Problem:
Filter the entries, keeping every line with the string "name".
━━━ Provided records
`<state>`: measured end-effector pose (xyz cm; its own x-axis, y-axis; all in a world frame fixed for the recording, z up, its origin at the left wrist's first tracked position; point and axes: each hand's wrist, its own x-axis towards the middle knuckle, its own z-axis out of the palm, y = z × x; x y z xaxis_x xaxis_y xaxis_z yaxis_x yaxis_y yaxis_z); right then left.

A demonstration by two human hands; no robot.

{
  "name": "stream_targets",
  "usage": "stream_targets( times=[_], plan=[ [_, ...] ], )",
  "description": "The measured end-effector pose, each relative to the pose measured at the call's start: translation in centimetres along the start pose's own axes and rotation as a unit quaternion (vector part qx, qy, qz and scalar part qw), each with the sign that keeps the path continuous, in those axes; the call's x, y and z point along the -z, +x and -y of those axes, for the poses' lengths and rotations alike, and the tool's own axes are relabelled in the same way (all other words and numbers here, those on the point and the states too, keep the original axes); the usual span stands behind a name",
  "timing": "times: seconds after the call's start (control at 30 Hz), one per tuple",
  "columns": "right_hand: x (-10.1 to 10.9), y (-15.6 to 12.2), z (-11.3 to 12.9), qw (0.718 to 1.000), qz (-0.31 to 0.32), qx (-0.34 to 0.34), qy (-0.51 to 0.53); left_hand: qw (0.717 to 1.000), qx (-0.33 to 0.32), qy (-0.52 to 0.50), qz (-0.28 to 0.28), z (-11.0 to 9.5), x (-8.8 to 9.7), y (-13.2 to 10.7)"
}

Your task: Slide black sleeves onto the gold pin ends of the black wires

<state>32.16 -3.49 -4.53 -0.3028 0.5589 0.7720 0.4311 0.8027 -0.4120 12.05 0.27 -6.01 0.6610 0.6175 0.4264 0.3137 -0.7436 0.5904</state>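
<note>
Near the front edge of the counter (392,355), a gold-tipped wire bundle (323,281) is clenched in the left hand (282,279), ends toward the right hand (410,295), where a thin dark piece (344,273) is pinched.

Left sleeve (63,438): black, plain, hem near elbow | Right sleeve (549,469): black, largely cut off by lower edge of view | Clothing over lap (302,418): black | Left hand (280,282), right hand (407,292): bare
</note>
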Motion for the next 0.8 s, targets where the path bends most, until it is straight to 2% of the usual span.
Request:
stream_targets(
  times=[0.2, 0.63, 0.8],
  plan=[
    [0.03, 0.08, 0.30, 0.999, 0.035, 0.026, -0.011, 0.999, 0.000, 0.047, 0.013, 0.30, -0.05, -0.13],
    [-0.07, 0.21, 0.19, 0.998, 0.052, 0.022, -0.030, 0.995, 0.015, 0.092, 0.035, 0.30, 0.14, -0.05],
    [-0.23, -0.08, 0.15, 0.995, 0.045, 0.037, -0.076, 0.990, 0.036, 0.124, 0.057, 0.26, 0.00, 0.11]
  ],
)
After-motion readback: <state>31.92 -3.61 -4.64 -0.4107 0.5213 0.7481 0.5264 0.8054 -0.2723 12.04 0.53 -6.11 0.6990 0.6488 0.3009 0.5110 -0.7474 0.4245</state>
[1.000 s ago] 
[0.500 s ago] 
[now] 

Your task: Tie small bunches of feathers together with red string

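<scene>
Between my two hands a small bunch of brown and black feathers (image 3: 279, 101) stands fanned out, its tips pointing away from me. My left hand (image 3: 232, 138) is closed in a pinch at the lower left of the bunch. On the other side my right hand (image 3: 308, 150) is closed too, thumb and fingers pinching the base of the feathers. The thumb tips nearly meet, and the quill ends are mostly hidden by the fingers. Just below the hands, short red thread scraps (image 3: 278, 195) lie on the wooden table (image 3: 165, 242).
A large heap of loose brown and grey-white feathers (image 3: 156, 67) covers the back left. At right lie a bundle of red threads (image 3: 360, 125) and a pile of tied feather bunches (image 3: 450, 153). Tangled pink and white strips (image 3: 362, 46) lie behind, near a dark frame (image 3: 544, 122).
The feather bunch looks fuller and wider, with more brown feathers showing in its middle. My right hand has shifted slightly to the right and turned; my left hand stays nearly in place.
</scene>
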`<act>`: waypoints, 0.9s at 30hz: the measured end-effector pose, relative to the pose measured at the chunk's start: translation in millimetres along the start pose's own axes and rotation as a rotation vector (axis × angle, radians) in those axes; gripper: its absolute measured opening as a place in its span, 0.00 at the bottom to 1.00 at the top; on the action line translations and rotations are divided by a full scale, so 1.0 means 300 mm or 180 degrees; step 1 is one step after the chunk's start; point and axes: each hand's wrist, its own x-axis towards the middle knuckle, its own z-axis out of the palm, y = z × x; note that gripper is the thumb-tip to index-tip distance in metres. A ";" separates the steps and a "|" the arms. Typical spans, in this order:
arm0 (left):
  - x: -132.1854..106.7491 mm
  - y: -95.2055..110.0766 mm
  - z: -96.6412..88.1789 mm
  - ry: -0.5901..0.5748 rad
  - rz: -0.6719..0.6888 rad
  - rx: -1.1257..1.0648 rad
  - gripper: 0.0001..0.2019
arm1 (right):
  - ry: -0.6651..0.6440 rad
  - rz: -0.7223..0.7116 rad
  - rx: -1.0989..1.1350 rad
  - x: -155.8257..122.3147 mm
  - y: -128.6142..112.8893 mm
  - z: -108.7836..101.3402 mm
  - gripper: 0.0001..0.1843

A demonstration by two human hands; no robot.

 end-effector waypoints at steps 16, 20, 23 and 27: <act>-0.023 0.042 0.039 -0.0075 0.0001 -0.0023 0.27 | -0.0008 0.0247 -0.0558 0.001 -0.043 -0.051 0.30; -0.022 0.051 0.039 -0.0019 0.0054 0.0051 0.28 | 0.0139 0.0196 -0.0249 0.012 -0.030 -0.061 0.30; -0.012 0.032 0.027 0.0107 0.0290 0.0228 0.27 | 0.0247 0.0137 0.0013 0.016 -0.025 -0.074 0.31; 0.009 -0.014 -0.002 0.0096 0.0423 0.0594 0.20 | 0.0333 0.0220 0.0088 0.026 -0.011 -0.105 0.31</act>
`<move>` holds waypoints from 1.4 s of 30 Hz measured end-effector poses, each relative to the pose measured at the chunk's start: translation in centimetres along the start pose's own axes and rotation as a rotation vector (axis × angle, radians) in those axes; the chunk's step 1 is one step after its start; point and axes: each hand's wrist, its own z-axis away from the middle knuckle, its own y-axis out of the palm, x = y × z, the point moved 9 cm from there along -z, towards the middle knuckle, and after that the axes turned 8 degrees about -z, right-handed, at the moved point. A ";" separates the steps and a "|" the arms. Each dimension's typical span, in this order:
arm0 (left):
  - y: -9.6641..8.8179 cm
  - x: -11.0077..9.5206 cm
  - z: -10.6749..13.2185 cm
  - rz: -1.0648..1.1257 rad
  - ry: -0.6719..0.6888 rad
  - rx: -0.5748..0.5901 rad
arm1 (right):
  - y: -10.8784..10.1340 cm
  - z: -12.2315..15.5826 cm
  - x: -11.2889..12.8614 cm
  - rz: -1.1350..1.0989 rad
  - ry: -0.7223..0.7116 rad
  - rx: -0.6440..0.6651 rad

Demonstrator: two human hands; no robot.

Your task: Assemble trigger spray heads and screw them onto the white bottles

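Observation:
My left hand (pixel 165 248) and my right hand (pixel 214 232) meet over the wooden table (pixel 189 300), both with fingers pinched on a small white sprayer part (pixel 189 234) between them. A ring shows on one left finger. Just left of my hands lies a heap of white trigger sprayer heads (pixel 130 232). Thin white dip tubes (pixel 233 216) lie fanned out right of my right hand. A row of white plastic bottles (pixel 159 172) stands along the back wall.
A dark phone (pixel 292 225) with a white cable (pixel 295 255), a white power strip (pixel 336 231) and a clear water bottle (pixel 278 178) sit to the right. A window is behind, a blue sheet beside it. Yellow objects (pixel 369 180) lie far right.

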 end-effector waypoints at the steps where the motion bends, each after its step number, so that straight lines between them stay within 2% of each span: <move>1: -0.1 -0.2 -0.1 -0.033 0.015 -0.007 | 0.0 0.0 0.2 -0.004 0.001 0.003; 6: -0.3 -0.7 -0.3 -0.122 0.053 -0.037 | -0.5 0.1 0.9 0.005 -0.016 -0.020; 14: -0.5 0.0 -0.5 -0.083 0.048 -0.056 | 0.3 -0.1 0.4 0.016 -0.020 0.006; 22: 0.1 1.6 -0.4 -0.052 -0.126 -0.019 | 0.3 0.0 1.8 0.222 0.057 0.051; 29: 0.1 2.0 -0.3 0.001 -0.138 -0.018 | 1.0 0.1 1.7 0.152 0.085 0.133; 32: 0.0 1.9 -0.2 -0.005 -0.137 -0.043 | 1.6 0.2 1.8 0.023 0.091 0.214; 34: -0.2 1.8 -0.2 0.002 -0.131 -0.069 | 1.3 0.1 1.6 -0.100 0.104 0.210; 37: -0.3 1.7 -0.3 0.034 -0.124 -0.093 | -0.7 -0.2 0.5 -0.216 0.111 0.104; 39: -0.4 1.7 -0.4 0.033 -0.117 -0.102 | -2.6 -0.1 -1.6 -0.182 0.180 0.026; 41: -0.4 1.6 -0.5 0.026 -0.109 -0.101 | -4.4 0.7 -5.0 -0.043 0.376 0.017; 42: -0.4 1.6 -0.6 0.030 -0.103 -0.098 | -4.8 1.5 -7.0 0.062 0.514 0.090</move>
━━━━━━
Exercise result:
  "name": "stream_targets",
  "description": "The measured end-effector pose, each relative to the pose measured at the call's start: translation in centimetres along the start pose's own axes and rotation as a unit quaternion (vector part qx, qy, qz and scalar part qw), each with the sign that keeps the path continuous, in those axes; the call's x, y and z point along the -z, +x and -y of those axes, for the poses' lengths and rotations alike, and the tool's own axes are relabelled in the same way (all other words and numbers here, those on the point and the states too, keep the original axes); the usual span stands behind a name",

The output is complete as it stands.